### To do
Please return every record exactly as it appears.

### Materials provided
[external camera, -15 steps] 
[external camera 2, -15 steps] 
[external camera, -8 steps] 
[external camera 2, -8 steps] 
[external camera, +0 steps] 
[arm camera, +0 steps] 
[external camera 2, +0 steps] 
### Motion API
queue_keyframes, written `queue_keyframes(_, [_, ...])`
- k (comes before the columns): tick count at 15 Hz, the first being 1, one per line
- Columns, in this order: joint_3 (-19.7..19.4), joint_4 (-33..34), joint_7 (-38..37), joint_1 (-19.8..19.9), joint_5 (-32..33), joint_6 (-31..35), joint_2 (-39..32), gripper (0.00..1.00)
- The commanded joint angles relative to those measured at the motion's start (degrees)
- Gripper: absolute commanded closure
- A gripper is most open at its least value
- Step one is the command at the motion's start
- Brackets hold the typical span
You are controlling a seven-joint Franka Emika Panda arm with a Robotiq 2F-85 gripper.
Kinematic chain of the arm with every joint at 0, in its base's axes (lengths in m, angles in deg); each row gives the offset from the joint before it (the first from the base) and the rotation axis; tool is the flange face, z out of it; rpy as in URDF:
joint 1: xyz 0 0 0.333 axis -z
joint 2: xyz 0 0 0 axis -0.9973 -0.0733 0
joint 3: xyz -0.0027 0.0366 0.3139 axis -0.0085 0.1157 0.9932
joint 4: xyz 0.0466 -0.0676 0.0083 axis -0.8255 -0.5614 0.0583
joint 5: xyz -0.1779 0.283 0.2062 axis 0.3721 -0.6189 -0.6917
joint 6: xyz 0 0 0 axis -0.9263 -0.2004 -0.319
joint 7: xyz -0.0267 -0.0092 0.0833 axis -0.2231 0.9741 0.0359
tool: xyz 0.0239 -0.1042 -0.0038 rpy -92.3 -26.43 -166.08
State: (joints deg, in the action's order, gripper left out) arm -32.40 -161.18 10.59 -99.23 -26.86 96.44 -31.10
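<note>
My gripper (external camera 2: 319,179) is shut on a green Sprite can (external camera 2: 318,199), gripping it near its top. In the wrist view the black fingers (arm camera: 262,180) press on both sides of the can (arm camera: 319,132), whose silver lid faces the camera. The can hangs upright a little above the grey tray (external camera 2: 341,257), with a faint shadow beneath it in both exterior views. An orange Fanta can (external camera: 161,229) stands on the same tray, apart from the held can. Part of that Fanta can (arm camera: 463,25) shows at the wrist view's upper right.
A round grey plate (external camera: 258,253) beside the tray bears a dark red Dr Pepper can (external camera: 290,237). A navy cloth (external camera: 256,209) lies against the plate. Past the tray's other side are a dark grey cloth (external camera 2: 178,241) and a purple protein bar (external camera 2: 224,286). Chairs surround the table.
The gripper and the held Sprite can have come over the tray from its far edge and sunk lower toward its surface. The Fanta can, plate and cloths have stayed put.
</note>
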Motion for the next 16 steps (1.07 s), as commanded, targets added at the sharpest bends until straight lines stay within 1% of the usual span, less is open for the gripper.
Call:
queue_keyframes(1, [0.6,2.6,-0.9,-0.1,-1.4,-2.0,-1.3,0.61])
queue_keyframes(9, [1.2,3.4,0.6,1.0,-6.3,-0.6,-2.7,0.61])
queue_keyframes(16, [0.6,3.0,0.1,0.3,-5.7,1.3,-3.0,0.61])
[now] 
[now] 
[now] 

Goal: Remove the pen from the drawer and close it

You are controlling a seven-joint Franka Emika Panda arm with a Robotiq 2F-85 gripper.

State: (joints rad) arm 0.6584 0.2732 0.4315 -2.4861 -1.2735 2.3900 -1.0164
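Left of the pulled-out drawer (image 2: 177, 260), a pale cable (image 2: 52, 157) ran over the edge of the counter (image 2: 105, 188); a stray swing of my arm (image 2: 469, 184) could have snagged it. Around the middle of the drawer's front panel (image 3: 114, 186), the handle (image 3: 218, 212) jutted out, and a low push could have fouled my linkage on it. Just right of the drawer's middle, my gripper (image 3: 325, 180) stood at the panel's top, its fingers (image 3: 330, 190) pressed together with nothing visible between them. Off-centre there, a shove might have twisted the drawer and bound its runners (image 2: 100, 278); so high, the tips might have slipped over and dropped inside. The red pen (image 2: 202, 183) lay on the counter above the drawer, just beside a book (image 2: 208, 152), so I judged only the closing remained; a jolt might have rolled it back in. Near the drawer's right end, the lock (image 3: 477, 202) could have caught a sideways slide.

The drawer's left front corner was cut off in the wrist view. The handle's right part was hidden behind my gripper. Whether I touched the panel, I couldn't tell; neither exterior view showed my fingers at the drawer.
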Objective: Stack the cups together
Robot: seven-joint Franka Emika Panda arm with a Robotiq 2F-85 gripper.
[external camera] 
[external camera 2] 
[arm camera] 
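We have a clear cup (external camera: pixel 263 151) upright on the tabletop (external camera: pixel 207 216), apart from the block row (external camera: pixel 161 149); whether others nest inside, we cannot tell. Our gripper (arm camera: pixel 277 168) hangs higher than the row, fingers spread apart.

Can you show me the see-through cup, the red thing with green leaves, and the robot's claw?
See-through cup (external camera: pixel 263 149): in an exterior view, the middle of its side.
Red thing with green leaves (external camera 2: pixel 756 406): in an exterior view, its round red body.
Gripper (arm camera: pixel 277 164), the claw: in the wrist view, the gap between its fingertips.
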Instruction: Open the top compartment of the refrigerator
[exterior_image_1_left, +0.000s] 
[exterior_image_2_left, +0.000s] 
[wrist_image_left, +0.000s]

### Your solution
[external camera, -15 steps] 
[external camera 2, -15 steps] 
[external camera, -8 steps] 
[external camera 2, -8 steps] 
[external camera, +0 steps] 
[arm camera, +0 steps] 
[external camera 2, +0 steps] 
### Motion API
queue_keyframes, written `queue_keyframes(_, [_, ...])`
- k (comes before the columns): tick count at 15 Hz, the first being 1, one per line
- Columns, in this order: joint_3 (-19.7..19.4), joint_4 (-33..34), joint_7 (-38..37), joint_1 (-19.8..19.9), joint_5 (-32..33), joint_6 (-31..35), joint_2 (-39..32), gripper (0.00..1.00)
- The commanded joint angles relative to those measured at the motion's start (degrees)
- Gripper: absolute commanded closure
- A gripper is most open at its least value
- Step one is the command at the motion's start
- Brackets hold the typical span
You are controlling a seven-joint Franka Emika Panda arm with a Robotiq 2F-85 gripper.
Kinematic chain of the arm with every joint at 0, in its base's axes (lengths in m, angles in deg); each row gives the offset from the joint before it (the first from the base) and the rotation axis; tool is the flange face, z out of it; rpy as in URDF:
joint 1: xyz 0 0 0.333 axis -z
joint 2: xyz 0 0 0 axis -0.9973 -0.0733 0
joint 3: xyz -0.0027 0.0366 0.3139 axis -0.0085 0.1157 0.9932
joint 4: xyz 0.0466 -0.0676 0.0083 axis -0.8255 -0.5614 0.0583
joint 5: xyz -0.1779 0.283 0.2062 axis 0.3721 -0.6189 -0.6917
joint 6: xyz 0 0 0 axis -0.9263 -0.2004 -0.319
joint 7: xyz -0.0267 -0.0092 0.0833 axis -0.2231 0.9741 0.0359
tool: xyz 0.0239 -0.1042 -0.0038 rpy -92.3 -26.43 -166.08
State: (joints deg, in the action's order, gripper left out) arm -32.40 -161.18 10.59 -99.23 -26.86 96.44 -31.10
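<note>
My gripper (external camera 2: 319,179) is shut on a green Sprite can (external camera 2: 318,199), gripping it near its top. In the wrist view the black fingers (arm camera: 262,180) press on both sides of the can (arm camera: 319,132), whose silver lid faces the camera. The can hangs upright a little above the grey tray (external camera 2: 341,257), with a faint shadow beneath it in both exterior views. An orange Fanta can (external camera: 161,229) stands on the same tray, apart from the held can. Part of that Fanta can (arm camera: 463,25) shows at the wrist view's upper right.
A round grey plate (external camera: 258,253) beside the tray bears a dark red Dr Pepper can (external camera: 290,237). A navy cloth (external camera: 256,209) lies against the plate. Past the tray's other side are a dark grey cloth (external camera 2: 178,241) and a purple protein bar (external camera 2: 224,286). Chairs surround the table.
The gripper and the held Sprite can have come over the tray from its far edge and sunk lower toward its surface. The Fanta can, plate and cloths have stayed put.
</note>
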Motion for the next 16 steps (1.07 s), as commanded, targets added at the sharpest bends until straight lines stay within 1% of the usual span, less is open for the gripper.
Call:
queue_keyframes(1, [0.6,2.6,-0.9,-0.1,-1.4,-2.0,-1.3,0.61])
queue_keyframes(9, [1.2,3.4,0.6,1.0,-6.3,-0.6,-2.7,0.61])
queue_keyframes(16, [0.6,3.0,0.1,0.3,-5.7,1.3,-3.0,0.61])
[now] 
[now] 
[now] 

Goal: Remove the pen from the drawer and close it

You are controlling a seven-joint Franka Emika Panda arm with a Robotiq 2F-85 gripper.

State: (joints rad) arm 0.6584 0.2732 0.4315 -2.4861 -1.2735 2.3900 -1.0164
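Left of the pulled-out drawer (image 2: 177, 260), a pale cable (image 2: 52, 157) ran over the edge of the counter (image 2: 105, 188); a stray swing of my arm (image 2: 469, 184) could have snagged it. Around the middle of the drawer's front panel (image 3: 114, 186), the handle (image 3: 218, 212) jutted out, and a low push could have fouled my linkage on it. Just right of the drawer's middle, my gripper (image 3: 325, 180) stood at the panel's top, its fingers (image 3: 330, 190) pressed together with nothing visible between them. Off-centre there, a shove might have twisted the drawer and bound its runners (image 2: 100, 278); so high, the tips might have slipped over and dropped inside. The red pen (image 2: 202, 183) lay on the counter above the drawer, just beside a book (image 2: 208, 152), so I judged only the closing remained; a jolt might have rolled it back in. Near the drawer's right end, the lock (image 3: 477, 202) could have caught a sideways slide.

The drawer's left front corner was cut off in the wrist view. The handle's right part was hidden behind my gripper. Whether I touched the panel, I couldn't tell; neither exterior view showed my fingers at the drawer.
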Objective: Stack the cups together
Robot: seven-joint Franka Emika Panda arm with a Robotiq 2F-85 gripper.
[external camera] 
[external camera 2] 
[arm camera] 
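We have a clear cup (external camera: pixel 263 151) upright on the tabletop (external camera: pixel 207 216), apart from the block row (external camera: pixel 161 149); whether others nest inside, we cannot tell. Our gripper (arm camera: pixel 277 168) hangs higher than the row, fingers spread apart.

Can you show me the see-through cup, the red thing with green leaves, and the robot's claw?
See-through cup (external camera: pixel 263 149): in an exterior view, the middle of its side.
Red thing with green leaves (external camera 2: pixel 756 406): in an exterior view, its round red body.
Gripper (arm camera: pixel 277 164), the claw: in the wrist view, the gap between its fingertips.
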Instruction: Open the top compartment of the refrigerator
[exterior_image_1_left, +0.000s] 
[exterior_image_2_left, +0.000s] 
[wrist_image_left, +0.000s]

The exercise requires nothing further.